- **Exercise requirements**
Within the entries below, find the portion that opens with the line containing "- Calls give" and closes with the line containing "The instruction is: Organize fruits". Retype that portion exactly and only.
_ _ _ _
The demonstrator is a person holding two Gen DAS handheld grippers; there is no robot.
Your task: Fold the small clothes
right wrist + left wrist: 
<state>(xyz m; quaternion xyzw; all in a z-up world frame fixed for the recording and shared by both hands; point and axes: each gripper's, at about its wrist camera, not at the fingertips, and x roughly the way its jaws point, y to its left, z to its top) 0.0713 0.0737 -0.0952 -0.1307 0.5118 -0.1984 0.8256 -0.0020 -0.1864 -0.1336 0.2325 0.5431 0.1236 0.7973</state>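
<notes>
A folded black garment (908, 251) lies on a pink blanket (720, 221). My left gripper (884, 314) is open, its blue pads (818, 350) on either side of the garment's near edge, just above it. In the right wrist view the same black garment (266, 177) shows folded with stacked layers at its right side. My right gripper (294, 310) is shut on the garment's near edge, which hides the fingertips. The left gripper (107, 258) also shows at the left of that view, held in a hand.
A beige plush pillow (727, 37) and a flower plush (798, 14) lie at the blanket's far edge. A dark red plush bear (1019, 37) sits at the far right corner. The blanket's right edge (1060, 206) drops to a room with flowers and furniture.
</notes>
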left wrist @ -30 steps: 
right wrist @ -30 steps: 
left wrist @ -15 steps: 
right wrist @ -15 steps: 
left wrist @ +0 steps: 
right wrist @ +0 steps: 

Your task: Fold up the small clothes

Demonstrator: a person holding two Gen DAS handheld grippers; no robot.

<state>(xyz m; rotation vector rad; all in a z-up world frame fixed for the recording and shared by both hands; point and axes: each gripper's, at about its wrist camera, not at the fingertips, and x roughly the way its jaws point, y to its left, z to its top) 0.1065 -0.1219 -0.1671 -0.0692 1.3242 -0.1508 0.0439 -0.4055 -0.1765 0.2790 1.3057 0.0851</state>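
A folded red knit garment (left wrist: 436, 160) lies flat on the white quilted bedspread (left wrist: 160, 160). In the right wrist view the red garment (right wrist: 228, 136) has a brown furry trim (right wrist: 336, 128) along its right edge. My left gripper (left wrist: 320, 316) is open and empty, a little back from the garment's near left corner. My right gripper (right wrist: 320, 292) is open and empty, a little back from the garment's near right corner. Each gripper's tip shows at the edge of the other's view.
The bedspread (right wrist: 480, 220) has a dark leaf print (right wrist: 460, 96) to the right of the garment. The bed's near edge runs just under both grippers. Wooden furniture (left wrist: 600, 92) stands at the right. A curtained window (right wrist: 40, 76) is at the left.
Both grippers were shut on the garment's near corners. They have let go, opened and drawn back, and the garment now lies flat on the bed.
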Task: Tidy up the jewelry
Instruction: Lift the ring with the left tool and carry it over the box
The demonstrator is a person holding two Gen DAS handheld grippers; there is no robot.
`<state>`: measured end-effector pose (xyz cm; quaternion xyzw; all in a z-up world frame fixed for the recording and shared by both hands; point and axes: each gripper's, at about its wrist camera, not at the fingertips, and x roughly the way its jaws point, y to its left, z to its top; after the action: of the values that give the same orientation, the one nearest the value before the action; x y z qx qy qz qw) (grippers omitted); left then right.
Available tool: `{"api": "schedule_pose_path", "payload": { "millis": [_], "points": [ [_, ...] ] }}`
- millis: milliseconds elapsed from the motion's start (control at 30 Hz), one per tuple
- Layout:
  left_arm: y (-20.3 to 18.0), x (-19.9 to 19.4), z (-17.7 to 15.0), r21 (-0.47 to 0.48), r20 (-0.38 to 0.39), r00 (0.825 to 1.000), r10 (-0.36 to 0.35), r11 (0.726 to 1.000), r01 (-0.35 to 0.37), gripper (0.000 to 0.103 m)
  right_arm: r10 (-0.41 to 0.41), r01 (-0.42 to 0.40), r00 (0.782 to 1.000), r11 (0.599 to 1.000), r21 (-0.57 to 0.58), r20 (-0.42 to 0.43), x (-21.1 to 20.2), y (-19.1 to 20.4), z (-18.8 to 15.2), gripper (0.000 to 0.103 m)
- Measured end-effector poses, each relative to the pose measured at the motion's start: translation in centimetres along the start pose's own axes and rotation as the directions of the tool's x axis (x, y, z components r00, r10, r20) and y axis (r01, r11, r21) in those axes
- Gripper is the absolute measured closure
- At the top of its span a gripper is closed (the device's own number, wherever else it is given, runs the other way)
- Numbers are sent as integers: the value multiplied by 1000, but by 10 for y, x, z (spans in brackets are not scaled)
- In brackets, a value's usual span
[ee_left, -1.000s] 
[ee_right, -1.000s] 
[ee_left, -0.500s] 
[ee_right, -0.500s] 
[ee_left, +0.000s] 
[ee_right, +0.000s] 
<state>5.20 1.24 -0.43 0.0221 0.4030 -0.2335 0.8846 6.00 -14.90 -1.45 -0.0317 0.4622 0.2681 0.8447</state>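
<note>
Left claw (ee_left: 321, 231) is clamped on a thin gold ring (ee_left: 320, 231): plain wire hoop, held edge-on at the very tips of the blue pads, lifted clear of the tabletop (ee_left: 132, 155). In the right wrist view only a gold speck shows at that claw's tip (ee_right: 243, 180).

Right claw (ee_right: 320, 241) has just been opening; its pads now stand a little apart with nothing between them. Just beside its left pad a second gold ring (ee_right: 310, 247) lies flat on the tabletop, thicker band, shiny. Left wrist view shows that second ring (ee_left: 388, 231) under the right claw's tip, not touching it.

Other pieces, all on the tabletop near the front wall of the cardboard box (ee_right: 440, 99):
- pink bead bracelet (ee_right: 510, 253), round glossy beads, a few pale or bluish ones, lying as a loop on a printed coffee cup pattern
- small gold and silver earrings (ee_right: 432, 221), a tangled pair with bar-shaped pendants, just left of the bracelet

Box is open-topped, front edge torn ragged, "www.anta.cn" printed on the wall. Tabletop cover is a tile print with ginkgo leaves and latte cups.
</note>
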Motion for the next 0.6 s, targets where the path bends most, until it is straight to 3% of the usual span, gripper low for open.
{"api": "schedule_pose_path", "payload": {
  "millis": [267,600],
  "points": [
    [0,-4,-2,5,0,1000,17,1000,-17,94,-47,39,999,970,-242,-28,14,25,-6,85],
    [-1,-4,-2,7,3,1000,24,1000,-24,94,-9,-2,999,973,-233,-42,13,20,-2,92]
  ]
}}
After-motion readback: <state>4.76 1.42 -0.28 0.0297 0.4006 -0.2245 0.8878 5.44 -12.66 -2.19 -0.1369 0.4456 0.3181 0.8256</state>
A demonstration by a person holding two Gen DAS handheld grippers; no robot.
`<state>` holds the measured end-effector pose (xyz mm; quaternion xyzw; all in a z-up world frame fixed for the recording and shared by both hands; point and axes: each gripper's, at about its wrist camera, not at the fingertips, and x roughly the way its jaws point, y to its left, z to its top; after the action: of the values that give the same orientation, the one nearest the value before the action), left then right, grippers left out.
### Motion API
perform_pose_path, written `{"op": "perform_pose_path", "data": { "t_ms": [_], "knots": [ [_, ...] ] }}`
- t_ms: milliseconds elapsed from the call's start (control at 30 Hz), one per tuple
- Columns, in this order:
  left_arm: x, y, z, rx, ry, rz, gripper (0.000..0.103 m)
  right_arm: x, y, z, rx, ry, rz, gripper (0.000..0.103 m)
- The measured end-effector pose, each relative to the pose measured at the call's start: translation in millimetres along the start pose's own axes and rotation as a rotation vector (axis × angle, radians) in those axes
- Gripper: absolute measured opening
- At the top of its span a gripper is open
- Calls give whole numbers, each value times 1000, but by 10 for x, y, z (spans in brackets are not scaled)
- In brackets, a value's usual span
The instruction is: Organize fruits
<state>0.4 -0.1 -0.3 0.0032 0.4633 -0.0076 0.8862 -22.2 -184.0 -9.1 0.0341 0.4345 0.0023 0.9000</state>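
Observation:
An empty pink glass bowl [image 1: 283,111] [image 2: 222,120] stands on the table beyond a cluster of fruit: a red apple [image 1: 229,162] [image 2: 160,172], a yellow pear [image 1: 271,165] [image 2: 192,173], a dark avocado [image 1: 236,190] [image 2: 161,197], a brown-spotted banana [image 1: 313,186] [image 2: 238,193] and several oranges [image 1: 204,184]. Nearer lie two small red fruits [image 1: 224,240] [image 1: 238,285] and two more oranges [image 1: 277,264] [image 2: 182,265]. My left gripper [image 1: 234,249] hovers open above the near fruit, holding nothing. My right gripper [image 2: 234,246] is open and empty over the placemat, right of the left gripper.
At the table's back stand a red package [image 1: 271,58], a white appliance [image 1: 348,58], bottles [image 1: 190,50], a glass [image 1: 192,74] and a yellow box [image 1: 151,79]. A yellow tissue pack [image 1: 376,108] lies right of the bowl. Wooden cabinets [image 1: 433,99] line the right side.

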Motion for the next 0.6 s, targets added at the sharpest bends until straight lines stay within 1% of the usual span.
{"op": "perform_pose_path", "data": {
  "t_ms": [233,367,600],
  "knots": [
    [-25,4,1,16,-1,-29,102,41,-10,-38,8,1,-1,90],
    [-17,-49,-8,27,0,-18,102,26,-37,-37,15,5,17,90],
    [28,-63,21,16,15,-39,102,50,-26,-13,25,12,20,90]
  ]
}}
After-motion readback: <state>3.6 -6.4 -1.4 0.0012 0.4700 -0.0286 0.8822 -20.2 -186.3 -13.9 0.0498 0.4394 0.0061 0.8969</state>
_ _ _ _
- **Output of the task**
- Calls give whole numbers, each value times 1000, but by 10 for x, y, z (spans in brackets are not scaled)
- In brackets, a value's usual span
The instruction is: Organize fruits

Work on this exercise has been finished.